Their supply chain, too, has become increasingly sophisticated. Cartel members have recruited a number of drug couriers, and have been known to approach innocent holidaymakers abroad and offer them up to €1,000 to carry back a few kilos.
This has proved hugely successful for the drug suppliers, and has ensured more and more cocaine is getting through. They have designed special cloths in which they wrap the cocaine. Under airport X-ray examination the packages are impossible to distinguish from ordinary towels.
The use of people who are on holidays allows for easier passage, because tourists are not often targeted by customs officers. Usually, too, people return from holiday in the early hours when there are few, if any, customs men present at the airports.
Many recent gangland killings can be attributed to the drug business. Young thugs are now fighting for dominance in an ever-growing market, and the drug distributors are happy to supply them with powerful weapons in an effort to protect their share of the market.

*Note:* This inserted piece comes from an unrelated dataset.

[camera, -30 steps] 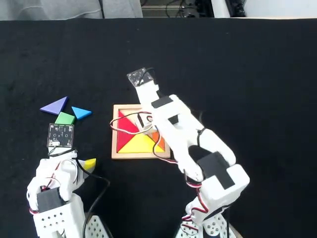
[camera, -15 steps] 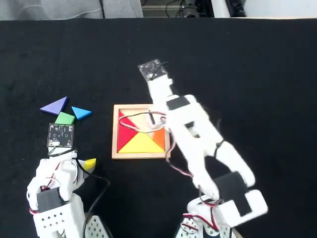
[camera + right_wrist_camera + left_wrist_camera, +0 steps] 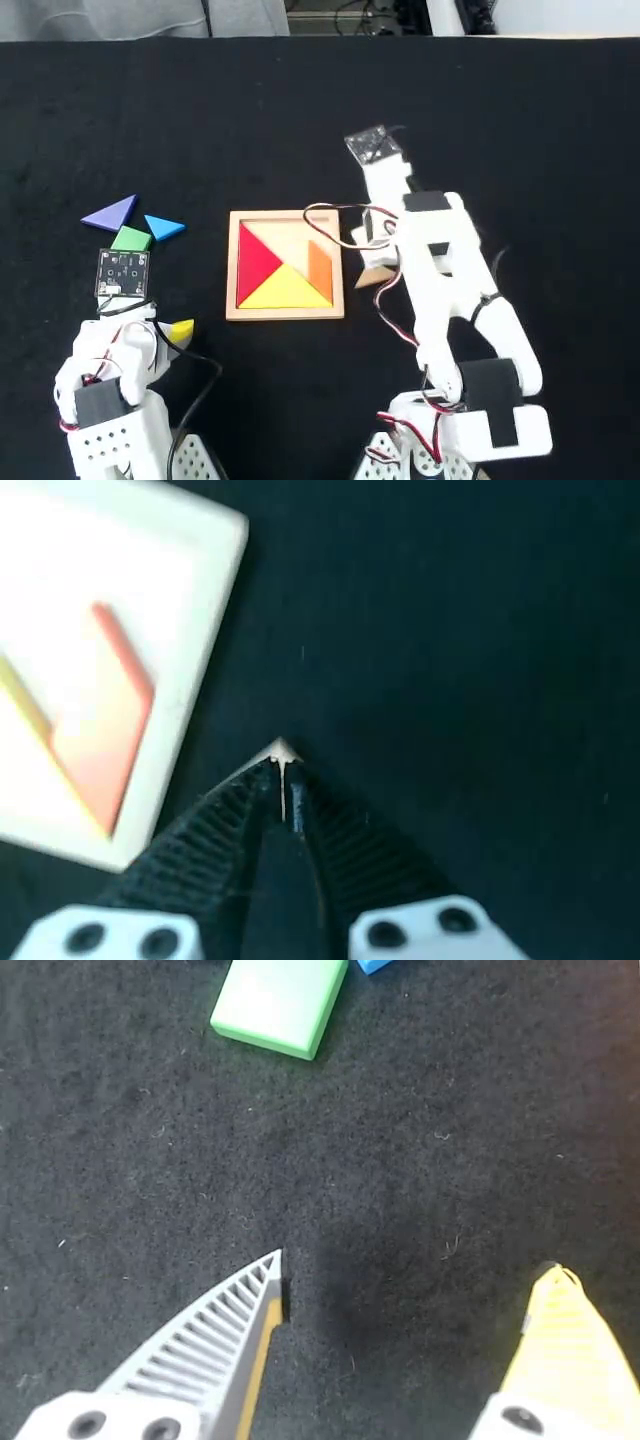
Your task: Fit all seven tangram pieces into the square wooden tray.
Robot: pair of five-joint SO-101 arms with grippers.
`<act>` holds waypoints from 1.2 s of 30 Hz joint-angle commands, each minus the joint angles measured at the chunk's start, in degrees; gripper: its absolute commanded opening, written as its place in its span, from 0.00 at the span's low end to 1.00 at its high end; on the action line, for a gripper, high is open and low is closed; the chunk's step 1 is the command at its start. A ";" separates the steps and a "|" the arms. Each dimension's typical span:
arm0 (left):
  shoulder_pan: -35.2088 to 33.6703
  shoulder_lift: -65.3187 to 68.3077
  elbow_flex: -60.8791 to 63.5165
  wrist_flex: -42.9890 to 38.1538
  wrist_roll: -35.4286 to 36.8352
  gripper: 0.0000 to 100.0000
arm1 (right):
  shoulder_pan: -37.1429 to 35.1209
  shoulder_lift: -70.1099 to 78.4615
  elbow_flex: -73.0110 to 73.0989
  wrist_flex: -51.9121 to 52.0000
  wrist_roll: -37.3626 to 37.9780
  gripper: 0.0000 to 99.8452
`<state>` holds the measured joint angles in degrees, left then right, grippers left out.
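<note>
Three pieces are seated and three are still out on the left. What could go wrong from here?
The right gripper, shut, sits close beside the tray; a swing toward it might knock it and unseat the orange piece. The green piece lies close beside the blue triangle, so the open left gripper may nudge that neighbour when closing.

Right arm (image 3: 440, 270) stands just beside the tray (image 3: 285, 314); bare black cloth (image 3: 205, 270) separates tray from green piece (image 3: 131, 238).
</note>
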<state>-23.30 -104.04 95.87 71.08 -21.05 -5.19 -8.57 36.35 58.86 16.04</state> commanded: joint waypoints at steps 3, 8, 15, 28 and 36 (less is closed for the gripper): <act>-0.48 -0.26 0.04 -0.53 -0.35 0.37 | 2.55 -2.86 -1.45 5.80 0.62 0.01; -0.48 -0.26 0.04 -0.53 -0.35 0.37 | 3.78 -2.86 0.48 7.30 1.85 0.01; -0.48 -0.26 0.04 -0.53 -0.35 0.37 | 4.75 2.77 2.51 1.41 5.01 0.01; -0.48 -0.26 0.04 -0.53 -0.35 0.37 | 6.59 13.76 -8.75 0.88 3.25 0.01; -0.48 -0.26 0.04 -0.53 -0.35 0.37 | 4.57 14.29 -12.00 -1.67 0.88 0.01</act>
<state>-23.30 -104.04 95.87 71.08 -21.05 0.88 6.02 27.03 59.12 17.80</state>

However, this fighting is mostly related to street trading.
Cocaine has now replaced a large amount of the heroin which was being dealt on the streets of Dublin.
Once seen as an exotic sideline in Ireland's fight against drugs, the effects of the cocaine explosion are now a significant worry.
Cocaine, freely available and disturbingly cheap, is beginning to be used to make the highly addictive drug crack. It is an alarming development with potentially devastating consequences.
Where this has happened in other countries, there has been a huge increase in violent crime.
The arrival of crack-cocaine in Ireland, gardai admit, could threaten to become one of the most catastrophic drug problems the country has ever faced.